Free Writing Prospectus pursuant to Rule 433 dated February 1, 2023
Registration Statement No. 333-253421
Autocallable Contingent Coupon S&P 500® Volatility Plus Daily Risk Control Index-Linked Notes due |
OVERVIEW
If the closing level of the S&P 500® Volatility Plus Daily Risk Control Index on any observation date is less than 70% of the initial underlier level, you will not receive a coupon on the applicable payment date. The amount that you will be paid on your notes is based on the performance of the underlier. The notes will mature on the stated maturity date, unless automatically called on any observation date commencing in February 2024 to and including August 2025. Your notes will be automatically called if the closing level of the underlier on any such observation date is greater than or equal to the initial underlier level. If your notes are automatically called, you will receive a payment on the next payment date (the fifth business day after the relevant observation date) equal to the face amount of your notes plus a coupon (as described below).
The underlier is designed to provide leveraged exposure to the S&P 500® Index based on a dynamic volatility target, subject to a minimum exposure of 100% and a maximum exposure of 200%. Because the underlier is designed to provide leveraged exposure to the S&P 500® Index, the underlier will be more volatile than the S&P 500® Index and daily changes in the level of the S&P 500® Index will necessarily have a greater impact on the underlier than the S&P 500® Index, which does not contain a leverage component.
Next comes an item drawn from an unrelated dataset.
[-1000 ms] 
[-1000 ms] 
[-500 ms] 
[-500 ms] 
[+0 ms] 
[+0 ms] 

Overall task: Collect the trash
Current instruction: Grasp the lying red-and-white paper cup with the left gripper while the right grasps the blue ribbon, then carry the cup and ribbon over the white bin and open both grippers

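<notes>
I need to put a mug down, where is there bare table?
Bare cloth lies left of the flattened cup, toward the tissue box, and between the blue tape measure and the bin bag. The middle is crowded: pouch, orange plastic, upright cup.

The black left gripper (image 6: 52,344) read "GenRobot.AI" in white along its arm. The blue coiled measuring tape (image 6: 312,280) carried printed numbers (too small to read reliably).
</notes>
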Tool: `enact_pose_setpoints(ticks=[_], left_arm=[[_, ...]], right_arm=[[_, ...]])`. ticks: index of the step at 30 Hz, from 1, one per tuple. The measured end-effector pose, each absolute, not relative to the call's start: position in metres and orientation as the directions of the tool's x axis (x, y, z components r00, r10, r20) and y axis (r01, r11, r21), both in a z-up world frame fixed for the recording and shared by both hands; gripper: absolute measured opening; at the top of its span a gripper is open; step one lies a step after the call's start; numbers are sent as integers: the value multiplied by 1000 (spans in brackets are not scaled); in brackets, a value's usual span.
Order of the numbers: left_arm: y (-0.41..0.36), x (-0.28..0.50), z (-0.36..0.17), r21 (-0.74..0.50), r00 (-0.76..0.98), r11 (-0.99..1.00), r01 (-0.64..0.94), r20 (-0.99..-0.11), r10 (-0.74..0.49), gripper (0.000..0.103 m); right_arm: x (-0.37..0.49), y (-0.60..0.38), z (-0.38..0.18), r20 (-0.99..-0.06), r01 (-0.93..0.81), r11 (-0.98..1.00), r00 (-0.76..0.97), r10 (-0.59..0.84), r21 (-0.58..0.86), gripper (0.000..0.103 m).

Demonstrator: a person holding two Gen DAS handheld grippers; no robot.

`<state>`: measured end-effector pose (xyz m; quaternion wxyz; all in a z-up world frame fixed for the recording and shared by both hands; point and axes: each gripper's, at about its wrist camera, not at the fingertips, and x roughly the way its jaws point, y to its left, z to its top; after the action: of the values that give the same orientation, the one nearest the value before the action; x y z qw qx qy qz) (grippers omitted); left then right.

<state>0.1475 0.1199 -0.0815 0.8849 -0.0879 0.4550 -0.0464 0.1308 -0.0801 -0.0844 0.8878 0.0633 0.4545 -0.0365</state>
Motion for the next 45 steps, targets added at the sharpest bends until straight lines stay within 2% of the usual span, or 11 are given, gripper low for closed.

As a result, there will be a greater risk you will not receive a given coupon and a greater risk you will receive less than the face amount of your notes at maturity, including the risk of losing all or a significant portion of your investment in the notes, as compared to notes linked to the S&P 500® Index, assuming all other terms remained the same. In addition, your notes may have a greater risk of being automatically called prior to the stated maturity date, as compared to otherwise comparable notes linked to an underlier that does not contain a leverage component. See “Additional Risk Factors Specific to Your Notes” on page PS-11 of the accompanying preliminary pricing supplement.
Observation dates are expected to be the 28th day of each February, May, August and November, commencing in May 2023 and ending in November 2025. If on any observation date the closing level of the underlier is greater than or equal to 70% of the initial underlier level, you will receive on the applicable payment date a coupon for each $1,000 face amount of your notes equal to (i) the product of $23.125 (2.3125% quarterly, or the potential for up to at least 9.25% per annum) (set on the trade date) times the number of observation dates that have occurred up to and including the relevant observation date minus (ii) the sum of all coupons previously paid, if any.
The amount that you will be paid on your notes at maturity, if the notes have not been automatically called, in addition to the final coupon, if any, is based on the performance of the underlier. The underlier return is the percentage increase or decrease in the closing level of the underlier on the determination date from the initial underlier level.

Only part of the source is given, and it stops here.